▶ WHAT THIS TASK INVOLVES
Set down all of the records word for word.

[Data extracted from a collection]
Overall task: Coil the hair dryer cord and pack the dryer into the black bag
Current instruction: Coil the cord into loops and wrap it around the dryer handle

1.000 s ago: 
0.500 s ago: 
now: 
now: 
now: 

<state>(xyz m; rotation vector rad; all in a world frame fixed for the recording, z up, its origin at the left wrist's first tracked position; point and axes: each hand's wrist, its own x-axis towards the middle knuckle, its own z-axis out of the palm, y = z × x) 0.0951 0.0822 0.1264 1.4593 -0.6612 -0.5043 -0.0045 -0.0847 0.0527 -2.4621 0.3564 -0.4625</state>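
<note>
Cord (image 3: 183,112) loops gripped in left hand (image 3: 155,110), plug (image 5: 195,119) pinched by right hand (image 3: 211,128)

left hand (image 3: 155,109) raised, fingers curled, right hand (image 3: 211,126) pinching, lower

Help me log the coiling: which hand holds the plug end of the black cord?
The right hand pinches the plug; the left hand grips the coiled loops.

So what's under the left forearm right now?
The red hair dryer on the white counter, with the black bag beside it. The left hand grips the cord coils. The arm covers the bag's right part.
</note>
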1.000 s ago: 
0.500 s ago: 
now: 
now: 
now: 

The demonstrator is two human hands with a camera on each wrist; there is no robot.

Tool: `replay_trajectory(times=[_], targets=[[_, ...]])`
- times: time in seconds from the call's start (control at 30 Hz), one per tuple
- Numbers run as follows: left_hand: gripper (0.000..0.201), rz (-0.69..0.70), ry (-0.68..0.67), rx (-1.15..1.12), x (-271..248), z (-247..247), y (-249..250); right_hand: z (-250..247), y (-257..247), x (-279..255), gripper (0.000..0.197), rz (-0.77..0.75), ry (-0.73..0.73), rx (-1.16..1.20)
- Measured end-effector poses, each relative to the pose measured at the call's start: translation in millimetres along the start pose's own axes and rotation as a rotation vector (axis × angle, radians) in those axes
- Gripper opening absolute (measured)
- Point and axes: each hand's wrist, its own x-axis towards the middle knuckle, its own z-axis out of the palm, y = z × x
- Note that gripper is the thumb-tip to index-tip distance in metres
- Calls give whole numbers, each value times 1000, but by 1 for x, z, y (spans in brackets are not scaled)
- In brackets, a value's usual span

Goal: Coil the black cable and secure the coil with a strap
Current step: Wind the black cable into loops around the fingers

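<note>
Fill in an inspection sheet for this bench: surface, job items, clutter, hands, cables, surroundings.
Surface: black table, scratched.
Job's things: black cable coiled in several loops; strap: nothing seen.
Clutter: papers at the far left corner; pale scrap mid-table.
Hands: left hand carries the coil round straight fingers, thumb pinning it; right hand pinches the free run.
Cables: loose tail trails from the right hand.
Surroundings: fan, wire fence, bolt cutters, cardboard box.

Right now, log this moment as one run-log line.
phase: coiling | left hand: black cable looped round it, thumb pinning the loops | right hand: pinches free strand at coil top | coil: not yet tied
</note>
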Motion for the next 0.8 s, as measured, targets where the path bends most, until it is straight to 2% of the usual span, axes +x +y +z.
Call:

▶ PROBLEM SOLUTION
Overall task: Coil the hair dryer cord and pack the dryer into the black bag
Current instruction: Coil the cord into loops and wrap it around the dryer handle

1.000 s ago: 
0.500 s ago: 
now: 
now: 
now: 

<state>(xyz m; rotation vector rad; all in a world frame fixed for the recording, z up, its origin at the left wrist's first tracked position; point and axes: each hand's wrist, its own x-axis towards the middle knuckle, its own z-axis out of the palm, y = z × x) 0.0951 0.0822 0.1264 1.4593 -0.6612 -0.5043 -0.0045 -0.0847 0.0527 -2.4621 0.3564 -0.4625</state>
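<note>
Cord (image 3: 183,112) loops gripped in left hand (image 3: 155,110), plug (image 5: 195,119) pinched by right hand (image 3: 211,128)

left hand (image 3: 155,109) raised, fingers curled, right hand (image 3: 211,126) pinching, lower

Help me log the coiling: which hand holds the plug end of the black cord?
The right hand pinches the plug; the left hand grips the coiled loops.

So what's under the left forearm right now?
The red hair dryer on the white counter, with the black bag beside it. The left hand grips the cord coils. The arm covers the bag's right part.
</note>
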1.000 s ago: 
0.500 s ago: 
now: 
now: 
now: 

The demonstrator is two human hands with a camera on each wrist; there is no robot.

Tool: `replay_trajectory(times=[_], targets=[[_, ...]])`
- times: time in seconds from the call's start (control at 30 Hz), one per tuple
- Numbers run as follows: left_hand: gripper (0.000..0.201), rz (-0.69..0.70), ry (-0.68..0.67), rx (-1.15..1.12), x (-271..248), z (-247..247), y (-249..250); right_hand: z (-250..247), y (-257..247), x (-279..255), gripper (0.000..0.197), rz (-0.77..0.75), ry (-0.73..0.73), rx (-1.16..1.20)
- Measured end-effector poses, each relative to the pose measured at the call's start: translation in millimetres along the start pose's own axes and rotation as a rotation vector (axis × angle, radians) in those axes
- Gripper opening absolute (measured)
- Point and axes: each hand's wrist, its own x-axis towards the middle knuckle, its own z-axis out of the palm, y = z × x
- Note that gripper is the thumb-tip to index-tip distance in metres
- Calls give whole numbers, each value times 1000, but by 1 for x, z, y (spans in brackets are not scaled)
- In brackets, a value's usual span

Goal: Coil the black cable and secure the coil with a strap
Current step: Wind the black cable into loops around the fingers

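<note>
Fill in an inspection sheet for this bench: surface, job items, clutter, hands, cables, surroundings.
Surface: black table, scratched.
Job's things: black cable coiled in several loops; strap: nothing seen.
Clutter: papers at the far left corner; pale scrap mid-table.
Hands: left hand carries the coil round straight fingers, thumb pinning it; right hand pinches the free run.
Cables: loose tail trails from the right hand.
Surroundings: fan, wire fence, bolt cutters, cardboard box.

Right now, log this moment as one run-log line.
phase: coiling | left hand: black cable looped round it, thumb pinning the loops | right hand: pinches free strand at coil top | coil: not yet tied
</note>
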Motion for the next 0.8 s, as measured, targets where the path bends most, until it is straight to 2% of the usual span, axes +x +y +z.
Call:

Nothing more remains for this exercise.